If he came home late one night and she asked, which she knew she shouldn’t, where he’d been, he would tell her where, and with whom, and she would have to show no sign of hurt. She could not ask him to apologize. This was him and she loved him, so she had to love
this.
Otherwise she didn’t love him, and she
did
love him, so she wouldn’t ask. But she would know, and knowing, she would hurt. “I always felt on the precipice of a cliff,” she said. “Even though Bob had other women in his life, I knew he wasn’t having deep relationships with them. He would talk to me about things he really cared about, and yet I’m there and I’m not there at the same time. The double standard was very hard. I didn’t want to see anyone else, but I felt somehow I should. I think he felt guilty for that too. I
did
know that he loved me but I was always looking over my shoulder, frightened that he’d find someone else. Death was going to happen, there was nothing I could do about that, but I felt if I ever really lost him I would have been devastated. I wanted security. But I didn’t want to lose him.”

Seeing her struggle and wanting to help, Fosse encouraged Reinking to see a therapist. “Everybody needs someone to talk to,” he said. “It’s fine. It’s good.” And she went, expecting to sit down at the controls and tweak the knobs until she made him trust her or until she became more accepting of his limitations.
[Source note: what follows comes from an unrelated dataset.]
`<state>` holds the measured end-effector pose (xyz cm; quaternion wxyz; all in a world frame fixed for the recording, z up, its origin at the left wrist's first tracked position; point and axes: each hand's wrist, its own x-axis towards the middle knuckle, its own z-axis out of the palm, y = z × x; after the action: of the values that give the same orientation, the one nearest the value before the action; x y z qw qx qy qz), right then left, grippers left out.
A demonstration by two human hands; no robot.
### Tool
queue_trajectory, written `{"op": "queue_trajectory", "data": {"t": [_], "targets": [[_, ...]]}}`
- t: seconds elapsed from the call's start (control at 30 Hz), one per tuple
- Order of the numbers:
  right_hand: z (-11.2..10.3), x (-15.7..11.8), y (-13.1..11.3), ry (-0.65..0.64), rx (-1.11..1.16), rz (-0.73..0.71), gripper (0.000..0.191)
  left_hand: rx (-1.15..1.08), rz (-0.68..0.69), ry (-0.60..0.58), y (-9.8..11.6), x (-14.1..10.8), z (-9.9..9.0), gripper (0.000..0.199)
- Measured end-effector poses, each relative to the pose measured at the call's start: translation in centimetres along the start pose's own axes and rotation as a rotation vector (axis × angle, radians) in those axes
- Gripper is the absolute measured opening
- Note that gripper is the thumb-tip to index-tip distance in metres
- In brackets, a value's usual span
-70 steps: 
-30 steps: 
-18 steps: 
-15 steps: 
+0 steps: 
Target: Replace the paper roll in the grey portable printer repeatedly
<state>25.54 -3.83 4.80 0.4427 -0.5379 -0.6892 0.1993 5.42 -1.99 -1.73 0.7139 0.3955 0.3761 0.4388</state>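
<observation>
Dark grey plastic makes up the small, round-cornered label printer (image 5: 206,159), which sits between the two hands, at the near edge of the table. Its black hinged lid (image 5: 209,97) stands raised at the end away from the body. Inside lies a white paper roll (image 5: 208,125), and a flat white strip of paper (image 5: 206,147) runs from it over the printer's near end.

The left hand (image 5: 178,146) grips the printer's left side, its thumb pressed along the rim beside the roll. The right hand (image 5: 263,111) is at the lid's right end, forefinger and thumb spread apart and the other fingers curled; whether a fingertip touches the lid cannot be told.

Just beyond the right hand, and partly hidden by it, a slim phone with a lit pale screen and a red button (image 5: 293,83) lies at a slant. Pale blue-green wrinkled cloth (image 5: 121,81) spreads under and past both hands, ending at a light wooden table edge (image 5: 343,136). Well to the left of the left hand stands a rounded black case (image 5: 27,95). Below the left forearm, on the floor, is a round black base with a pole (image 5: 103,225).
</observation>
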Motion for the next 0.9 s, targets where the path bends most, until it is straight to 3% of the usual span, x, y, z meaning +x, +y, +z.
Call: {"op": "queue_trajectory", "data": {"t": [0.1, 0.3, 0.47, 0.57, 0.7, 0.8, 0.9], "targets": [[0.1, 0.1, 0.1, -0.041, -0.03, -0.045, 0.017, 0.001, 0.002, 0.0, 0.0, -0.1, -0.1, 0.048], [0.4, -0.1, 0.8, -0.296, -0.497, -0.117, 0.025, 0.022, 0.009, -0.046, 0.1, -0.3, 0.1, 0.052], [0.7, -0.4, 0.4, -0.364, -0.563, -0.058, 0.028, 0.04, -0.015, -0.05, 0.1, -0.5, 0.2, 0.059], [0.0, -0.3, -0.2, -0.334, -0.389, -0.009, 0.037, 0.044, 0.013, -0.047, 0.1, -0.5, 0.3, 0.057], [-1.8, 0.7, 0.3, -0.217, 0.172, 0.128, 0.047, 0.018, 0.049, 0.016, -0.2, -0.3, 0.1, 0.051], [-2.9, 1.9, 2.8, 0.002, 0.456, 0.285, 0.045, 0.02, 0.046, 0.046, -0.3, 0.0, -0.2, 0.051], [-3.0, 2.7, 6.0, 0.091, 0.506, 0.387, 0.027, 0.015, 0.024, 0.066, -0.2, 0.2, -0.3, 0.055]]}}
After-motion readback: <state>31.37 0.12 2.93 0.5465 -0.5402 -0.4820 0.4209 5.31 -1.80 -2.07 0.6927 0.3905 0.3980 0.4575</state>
But he knew she couldn’t; they blamed each other, and the guilt slayed him. Am I taking advantage of this power? he wondered. Then he would turn on her. He’d do it before she could turn on him. Both knew the reprisal was inevitable. After all, how could she be happy with the little he gave her, and how could he be sure she really loved him? “Do you like me because I’m me or because I’m a success?” he would ask her. “If I was a janitor, would you like me?” Being together, in Quogue or in town or on the road in between, they chastised themselves for not being different people, and they each worried, when happy, that the other was worrying alone.